Pflanze nie vor der kalten Sophie
Im Frühling 2021 von Dr. Luis Fuchs
„Bevor das Elend wieder losgeht: Nein, es gibt keine Eisheiligen. Es ist ein reiner dumm deutscher Aberglaube seit Jahrhunderten, wie dass der Mond Einfluss aufs Wetter hätte.“ Mit kategorischer Bestimmtheit rechnet der Wetter-Experte Kachelmann mit dem „Eisheiligen-Irrsinn“ auf Twitter ab. Aufgebrachte Blogger lösen hierauf einen Entrüstungssturm aus: „Ich finde die Eisheiligen besser als die Scheinheiligen“, kontert ein entrüsteter Schreiber.
Die Eisheiligen gehen auf jahrhundertealte Berichte von Bauern zurück. Sie haben die Witterungsverhältnisse genau beobachtet und festgestellt, dass an den Tagen der Eisheiligen oft eine letzte Kaltluftfront mit entsprechenden Nachtfrösten hereinbrach. Die kalten Strömungen müssten aber nicht genau in diesem Zeitraum auf uns zukommen, verfrühte oder verspätete Eisheilige seien ebenso möglich, präzisiert der Meteorologe Dominik Jung.
In Norddeutschland gilt der Mamertus als erster Eisheiliger, er ist am 11. Mai der Tagesheilige im kirchlichen Kalender.
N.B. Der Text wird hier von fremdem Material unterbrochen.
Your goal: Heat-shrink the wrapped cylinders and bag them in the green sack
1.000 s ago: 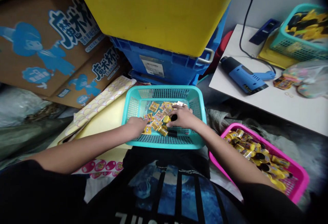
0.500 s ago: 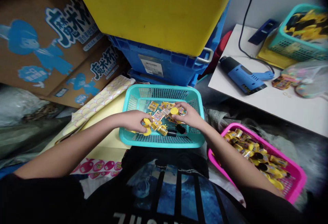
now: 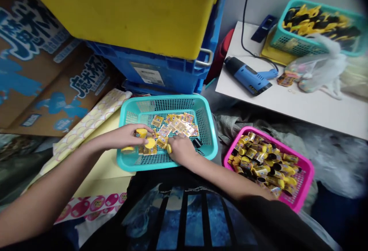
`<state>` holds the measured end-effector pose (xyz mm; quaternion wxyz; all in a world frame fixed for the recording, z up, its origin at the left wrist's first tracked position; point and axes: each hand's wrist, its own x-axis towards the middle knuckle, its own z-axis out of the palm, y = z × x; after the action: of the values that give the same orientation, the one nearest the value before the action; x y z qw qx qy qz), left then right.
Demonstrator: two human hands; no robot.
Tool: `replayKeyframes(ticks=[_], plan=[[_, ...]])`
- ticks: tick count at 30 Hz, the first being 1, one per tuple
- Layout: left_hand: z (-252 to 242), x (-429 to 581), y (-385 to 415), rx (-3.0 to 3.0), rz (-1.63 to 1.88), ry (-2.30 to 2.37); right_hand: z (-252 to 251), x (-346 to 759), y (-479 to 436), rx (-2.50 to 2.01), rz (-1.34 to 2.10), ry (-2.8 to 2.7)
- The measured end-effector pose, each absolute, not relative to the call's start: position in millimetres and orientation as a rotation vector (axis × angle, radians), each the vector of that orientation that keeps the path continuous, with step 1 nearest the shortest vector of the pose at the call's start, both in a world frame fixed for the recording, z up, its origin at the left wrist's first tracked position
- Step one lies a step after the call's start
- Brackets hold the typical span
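A turquoise basket (image 3: 212,130) sits before me with shiny printed yellow sleeves (image 3: 164,131) scattered on its floor. My left hand (image 3: 128,136) is inside its left side, fingers closed around small yellow-capped containers (image 3: 150,142); how many is unclear. Close beside it, my right hand (image 3: 181,149) reaches palm-down over the basket's middle. Its fingers are curled on a small yellow-capped container (image 3: 169,148), mostly hidden beneath them. To the right of that hand lies a small black cylindrical piece (image 3: 197,142).
At my right stands a pink basket (image 3: 309,174) full of yellow and black containers. A white table (image 3: 310,109) holds a blue heat gun (image 3: 248,75), a plastic bag (image 3: 324,71) and another turquoise basket (image 3: 278,38). Stacked crates (image 3: 149,71) and cartons (image 3: 57,109) rise ahead and left.
The view has swung to the right. My right hand has moved down and toward my left hand, turning palm-down. My left hand stays in the basket's left side with yellow-capped containers.
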<state>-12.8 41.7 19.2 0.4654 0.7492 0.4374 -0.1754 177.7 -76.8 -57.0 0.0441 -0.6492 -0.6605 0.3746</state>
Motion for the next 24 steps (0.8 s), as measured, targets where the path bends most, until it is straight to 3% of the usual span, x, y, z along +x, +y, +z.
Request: replayKeyframes(ticks=[5,9,16,20,24], plan=[[42.5,24.7,39.5,1.724,-0.243,1.203,-19.6,295.6,-96.6,-2.100,0.992,-1.787],[46.6,121.7,16.5,1.729,-0.188,0.890,-10.8,422.8,-142.1,-2.522,0.933,-1.547],[-22.3,312.3,-108.4,1.377,-0.308,0.634,-61.8,533.9,-251.8,-2.964,1.105,-1.140],[-60.9,359.9,-155.6,1.217,-0.346,0.668,-80.0,552.2,-288.9,-2.937,1.032,-1.003],[-65.6,376.4,-159.8,1.120,-0.361,0.649,-84.1,559.3,-303.1,-2.851,0.992,-0.994]])
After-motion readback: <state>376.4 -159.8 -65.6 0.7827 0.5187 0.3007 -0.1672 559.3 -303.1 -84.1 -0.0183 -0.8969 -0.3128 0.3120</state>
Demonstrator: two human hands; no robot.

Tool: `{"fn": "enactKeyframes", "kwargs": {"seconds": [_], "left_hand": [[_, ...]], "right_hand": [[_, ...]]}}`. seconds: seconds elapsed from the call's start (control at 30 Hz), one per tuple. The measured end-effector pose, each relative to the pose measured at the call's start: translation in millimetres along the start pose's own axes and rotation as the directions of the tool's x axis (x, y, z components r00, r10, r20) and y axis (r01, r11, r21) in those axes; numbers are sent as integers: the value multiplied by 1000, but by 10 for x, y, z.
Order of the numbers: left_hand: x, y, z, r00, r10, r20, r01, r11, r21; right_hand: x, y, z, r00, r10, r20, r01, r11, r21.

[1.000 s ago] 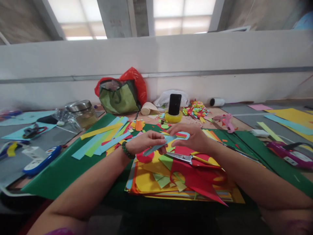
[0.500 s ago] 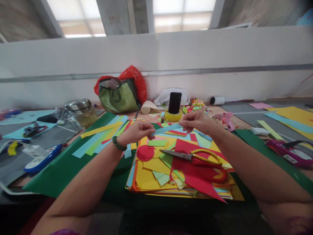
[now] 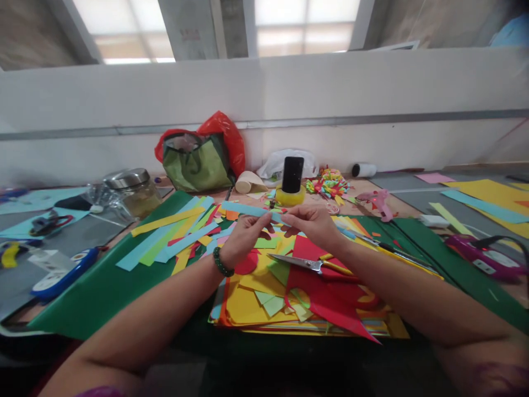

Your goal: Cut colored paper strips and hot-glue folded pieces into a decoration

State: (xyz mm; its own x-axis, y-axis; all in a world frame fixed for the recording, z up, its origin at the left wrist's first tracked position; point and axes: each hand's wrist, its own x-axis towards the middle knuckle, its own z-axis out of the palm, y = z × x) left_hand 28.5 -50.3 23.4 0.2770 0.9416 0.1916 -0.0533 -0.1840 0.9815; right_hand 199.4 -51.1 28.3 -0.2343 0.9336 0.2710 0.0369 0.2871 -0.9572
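Sitting well out to the left of the fingers, a blue-and-white power strip [image 3: 64, 278] opens the line-up, with a clear jar [image 3: 142, 203], metal lid on top, farther back. Coming in closer, we get loose paper strips [image 3: 165, 229] in blue, green and yellow, fanned over a green sheet [image 3: 99, 292] just left of the fingers, and behind them a green bag [image 3: 198, 168] against a red bag [image 3: 229, 138].

Now the middle of the action! The left hand [image 3: 247, 237], bracelet [image 3: 221, 263] at the wrist, has its fingers pinched narrow on a light blue strip [image 3: 242, 209], whose long free end sticks out leftward. Right beside it, the right hand [image 3: 313, 223] pinches the strip's other end, the two sets of fingers nearly meeting. Below them, on the wearer's side, a red circle [image 3: 247, 263] lies on a paper stack [image 3: 237, 309], and scissors [image 3: 297, 263] point their blades left, handles partly hidden under the right forearm. Straight beyond the fingers, a phone [image 3: 292, 173] stands at a yellow tape roll [image 3: 291, 197].

Over to the right, a pink glue gun [image 3: 380, 205] rests on the surface [image 3: 403, 203], and farther right comes a purple power strip [image 3: 485, 256].
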Motion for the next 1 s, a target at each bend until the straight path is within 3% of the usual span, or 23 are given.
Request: {"fn": "enactKeyframes", "kwargs": {"seconds": [0.13, 0.2, 0.27, 0.37, 0.43, 0.53, 0.7, 0.87, 1.0], "left_hand": [[59, 22, -67, 995, -97, -9, 94, 977, -190], [89, 44, -90, 989, -146, -34, 131, 954, -271], [118, 71, -118, 975, -198, -95, 155, 926, -345], [151, 111, -169, 958, -255, -128, 181, 890, -418], [157, 128, -191, 960, -267, -87, 203, 875, -440], [139, 133, -188, 960, -278, -33, 235, 864, -445], [105, 124, -159, 962, -270, -38, 227, 870, -438], [114, 157, -184, 959, -274, -77, 211, 864, -457], [114, 191, -190, 961, -255, -103, 171, 848, -502]], "right_hand": [[43, -137, -152, 993, 33, 112, -5, 971, -237], [39, -292, -233, 974, 85, 209, 17, 894, -447], [-23, -460, -316, 933, 198, 299, 75, 706, -704], [-251, -590, -446, 895, 341, 287, 184, 304, -935], [-461, -542, -521, 874, 399, 277, 218, 186, -958], [-742, -332, -578, 828, 459, 321, 254, 204, -945], [-872, -56, -599, 873, 409, 264, 188, 218, -958], [-879, -27, -855, 915, 263, 306, 171, 433, -885], [-983, -31, -1059, 964, 118, 237, 123, 591, -797]]}}
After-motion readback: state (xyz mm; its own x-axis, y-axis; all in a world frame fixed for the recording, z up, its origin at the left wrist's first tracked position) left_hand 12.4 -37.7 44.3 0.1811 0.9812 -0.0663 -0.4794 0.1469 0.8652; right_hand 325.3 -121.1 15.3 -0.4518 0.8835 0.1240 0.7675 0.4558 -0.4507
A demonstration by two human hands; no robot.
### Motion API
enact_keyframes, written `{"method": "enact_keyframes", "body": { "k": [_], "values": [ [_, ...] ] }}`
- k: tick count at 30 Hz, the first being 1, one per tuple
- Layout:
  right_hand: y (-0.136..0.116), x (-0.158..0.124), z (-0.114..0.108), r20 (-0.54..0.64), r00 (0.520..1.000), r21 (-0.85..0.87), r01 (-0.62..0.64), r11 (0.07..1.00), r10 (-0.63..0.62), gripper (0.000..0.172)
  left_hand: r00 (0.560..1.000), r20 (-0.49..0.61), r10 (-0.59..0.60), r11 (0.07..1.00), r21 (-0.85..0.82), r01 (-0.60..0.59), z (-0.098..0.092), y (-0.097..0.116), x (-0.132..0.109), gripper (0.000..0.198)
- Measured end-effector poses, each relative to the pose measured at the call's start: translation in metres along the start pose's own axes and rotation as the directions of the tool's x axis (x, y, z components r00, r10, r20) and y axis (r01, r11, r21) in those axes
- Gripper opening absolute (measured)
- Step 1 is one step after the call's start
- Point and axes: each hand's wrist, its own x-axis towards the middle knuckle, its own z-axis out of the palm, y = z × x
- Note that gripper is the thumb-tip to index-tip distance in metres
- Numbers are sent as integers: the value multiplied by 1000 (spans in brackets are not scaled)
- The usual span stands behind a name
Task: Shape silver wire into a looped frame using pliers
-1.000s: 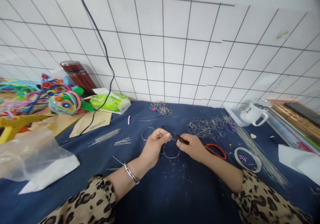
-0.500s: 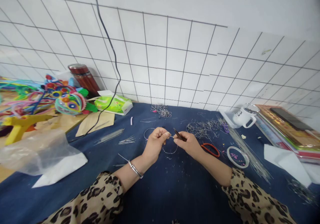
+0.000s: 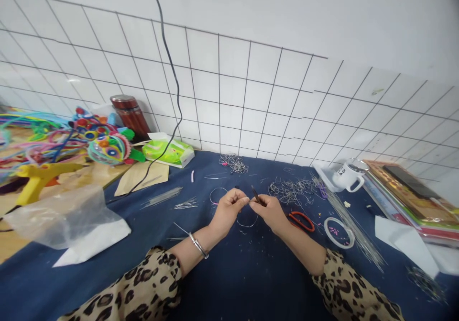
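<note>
My left hand [image 3: 229, 208] pinches the top of a thin wire ring [image 3: 247, 223] that hangs over the blue cloth [image 3: 236, 273]. My right hand [image 3: 269, 211] is closed around a small dark tool [image 3: 256, 195], its tip meeting the left fingertips at the ring. Both hands touch at the middle of the table. A silver bangle [image 3: 199, 245] sits on my left wrist. A second wire ring [image 3: 216, 194] lies just left of the left hand.
Red-handled pliers [image 3: 301, 219] and a roll of tape [image 3: 338, 232] lie right of my hands. Wire piles [image 3: 292, 189], straight wires [image 3: 353, 225], a white mug [image 3: 347, 174] and books [image 3: 412, 187] are at right. A plastic bag [image 3: 60, 215], colourful craft pieces [image 3: 103, 146], a flask [image 3: 131, 115] and a hanging cable [image 3: 172, 72] are at left.
The view tilted up and shifted, so the table sits lower in frame. My two hands closed in on each other, their fingertips now meeting at the ring's top.
</note>
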Motion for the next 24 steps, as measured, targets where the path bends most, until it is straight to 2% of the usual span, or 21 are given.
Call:
{"method": "enact_keyframes", "body": {
  "k": [6, 15, 18, 24],
  "values": [
    [3, -2, -4, -19, 999, -58, 34, 998, -35, 22, 999, 35, -31, 1000, -4, 31, 2, 1, -1, 17],
    [5, -2, -15, -23, 996, -159, 76, 984, -80, 19, 980, 144, -141, 987, -54, 150, 5, -9, -3, 25],
    [7, -3, -14, -20, 995, -143, 90, 986, -93, 18, 971, 167, -171, 981, -66, 184, 4, -11, -3, 25],
    [11, -4, -11, -30, 997, -73, 64, 995, -66, 21, 978, 146, -148, 987, -46, 156, 3, -11, -4, 20]
  ]
}}
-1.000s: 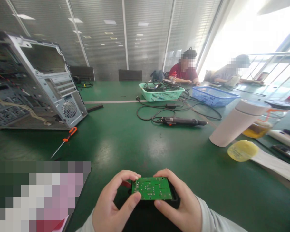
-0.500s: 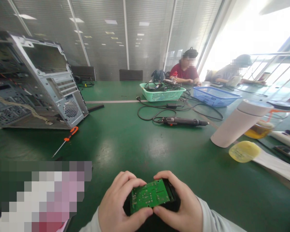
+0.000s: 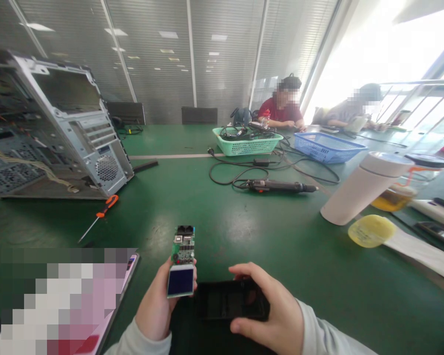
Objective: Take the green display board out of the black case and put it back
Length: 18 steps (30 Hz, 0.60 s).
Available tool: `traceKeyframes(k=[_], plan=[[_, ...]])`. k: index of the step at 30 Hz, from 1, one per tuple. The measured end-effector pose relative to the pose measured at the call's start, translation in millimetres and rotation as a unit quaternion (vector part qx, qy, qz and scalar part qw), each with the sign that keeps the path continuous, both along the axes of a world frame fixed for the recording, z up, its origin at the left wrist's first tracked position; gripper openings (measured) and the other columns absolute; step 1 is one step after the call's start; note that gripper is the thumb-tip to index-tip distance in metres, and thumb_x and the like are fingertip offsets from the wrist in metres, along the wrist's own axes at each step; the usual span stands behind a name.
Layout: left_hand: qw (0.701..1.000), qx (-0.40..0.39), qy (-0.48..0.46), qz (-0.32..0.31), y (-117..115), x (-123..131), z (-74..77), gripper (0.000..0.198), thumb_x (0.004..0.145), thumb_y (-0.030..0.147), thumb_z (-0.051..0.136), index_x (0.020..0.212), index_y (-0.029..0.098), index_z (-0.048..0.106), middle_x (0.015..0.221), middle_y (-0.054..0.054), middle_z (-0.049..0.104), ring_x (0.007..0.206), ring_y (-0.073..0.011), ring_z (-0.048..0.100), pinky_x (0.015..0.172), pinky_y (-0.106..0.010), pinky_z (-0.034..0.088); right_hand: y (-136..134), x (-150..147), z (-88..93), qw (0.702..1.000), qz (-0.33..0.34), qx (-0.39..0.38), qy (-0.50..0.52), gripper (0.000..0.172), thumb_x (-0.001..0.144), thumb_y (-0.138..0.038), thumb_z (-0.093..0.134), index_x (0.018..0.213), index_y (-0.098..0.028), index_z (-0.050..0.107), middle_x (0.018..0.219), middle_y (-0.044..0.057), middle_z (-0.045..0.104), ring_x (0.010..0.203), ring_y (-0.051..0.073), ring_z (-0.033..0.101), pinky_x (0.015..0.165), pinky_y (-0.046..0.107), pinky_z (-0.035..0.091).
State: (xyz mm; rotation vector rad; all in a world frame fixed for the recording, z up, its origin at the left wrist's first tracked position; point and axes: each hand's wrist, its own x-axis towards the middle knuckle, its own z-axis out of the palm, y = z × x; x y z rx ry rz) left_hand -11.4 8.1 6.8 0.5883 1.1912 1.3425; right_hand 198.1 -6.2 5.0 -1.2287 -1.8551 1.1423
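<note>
- Two hands are seen near the close side of a green table [image 3: 192, 207], set apart from each other, with pale sleeves [image 3: 316, 330] at the wrists.
- By the left hand [image 3: 153, 305] a board [image 3: 185, 251] is gripped around its near half, between thumb side and fingertips; it is held lengthwise, pointing away, with its parts facing up.
- At the board's near end a dark blue screen [image 3: 181, 282] is mounted; at its far end black sockets [image 3: 185, 230] are fitted.
- By the right hand [image 3: 277, 305] the right end of a black shell [image 3: 222, 301] is clasped, thumb at the near edge, fingers at the far one. Just right of the left hand, the shell is turned hollow side up; whether it is borne by the table cannot be told.
- At the lower left a flat device [image 3: 107, 320] is laid, its face mostly blurred out. Beyond it, an orange-handled screwdriver [image 3: 102, 212] is placed near an opened PC case [image 3: 107, 148].
- Ahead, a power driver [image 3: 281, 186] is laid sideways, its cord [image 3: 224, 184] looped behind it.
- Farther back, a green basket [image 3: 249, 146] is heaped with cables [image 3: 246, 132], beside a blue basket [image 3: 327, 148].
- To the right, a pale bottle [image 3: 362, 190] and an amber drink [image 3: 394, 197] are set.
- At the far side, two people [image 3: 277, 113] are seated.
</note>
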Motion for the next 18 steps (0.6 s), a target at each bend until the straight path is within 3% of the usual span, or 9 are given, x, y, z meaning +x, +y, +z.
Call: traceKeyframes(k=[4, 8, 13, 18], plan=[[0.999, -0.002, -0.034, 0.003, 2.2, 2.7, 7.2, 0.033, 0.071, 0.043, 0.065, 0.069, 0.011, 0.072, 0.050, 0.000, 0.060, 0.044, -0.0132, 0.051, 0.041, -0.022, 0.041, 2.1, -1.1, -1.1, 0.998, 0.034, 0.044, -0.015, 0.058, 0.064, -0.020, 0.080, 0.116, -0.023, 0.054, 0.105, 0.003, 0.060, 0.093, 0.021, 0.059, 0.077, 0.030, 0.048], [0.998, -0.014, -0.061, -0.010, 2.9, 0.3, 7.1, 0.033, 0.070, 0.042, 0.065, 0.071, 0.009, 0.072, 0.048, 0.000, 0.058, 0.042, -0.0125, 0.049, 0.041, -0.022, 0.039, 2.0, -3.2, -1.9, 0.989, 0.034, 0.140, -0.021, 0.052, 0.059, -0.004, 0.064, 0.106, -0.023, 0.052, 0.103, 0.003, 0.058, 0.092, 0.020, 0.057, 0.079, 0.030, 0.048], [0.998, -0.024, -0.056, -0.024, 2.1, 0.2, 4.7, 0.034, 0.075, 0.042, 0.065, 0.079, 0.010, 0.075, 0.048, 0.000, 0.059, 0.043, -0.0121, 0.047, 0.041, -0.021, 0.040, 1.8, -1.1, 1.6, 0.976, -0.008, 0.219, 0.002, 0.052, 0.065, -0.007, 0.061, 0.112, -0.028, 0.051, 0.115, 0.003, 0.053, 0.104, 0.020, 0.054, 0.091, 0.030, 0.044], [0.998, -0.026, -0.047, -0.027, 0.2, -0.7, 1.6, 0.038, 0.077, 0.044, 0.063, 0.086, 0.010, 0.078, 0.052, 0.000, 0.064, 0.045, -0.0126, 0.049, 0.043, -0.021, 0.042, 2.6, 2.5, 4.3, 0.970, -0.034, 0.241, 0.012, 0.046, 0.073, -0.013, 0.065, 0.115, -0.027, 0.053, 0.117, 0.006, 0.052, 0.106, 0.023, 0.054, 0.091, 0.033, 0.046]])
In Süddeutschland, Österreich und auch in Südtirol gelten Pankratius, Servatius, Bonifatius und die Sophie als Eisheilige. Pankratius ist am 12. Mai der Tagesheilige: Er zählt zu den ersten Märtyrern, sein Name bedeutet „Der alles Besiegende“. Der 13. Mai ist der Tag des Servatius: Der damalige Bischof von Belgien soll den Hunneneinfall in Europa vorhergesagt haben, der tatsächlich um 450 stattfand. Der Heilige wurde bei Frostschäden, Fußkrankheiten und Rattenplagen zur Hilfe gerufen. Am 14. Mai ist der Bonifatius von Tarsus der Tagesheilige; sein Name bedeutet „Der gutes Geschick verheißende“. Die Sophia von Rom, Tagesregentin am 15. Mai, ist auch als „kalte Sophie“ bekannt; sie wurde oft um Beistand bei Spätfrost um eine gute Ernte gebeten.
Die Eisheiligen genießen nicht nur in unserem deutschsprachigen Raum Wertschätzung. Auch in anderen Ländern Europas sind sie bekannt; so nennt man sie in Frankreich „Saints de glace“ und in England „Ice Saints“.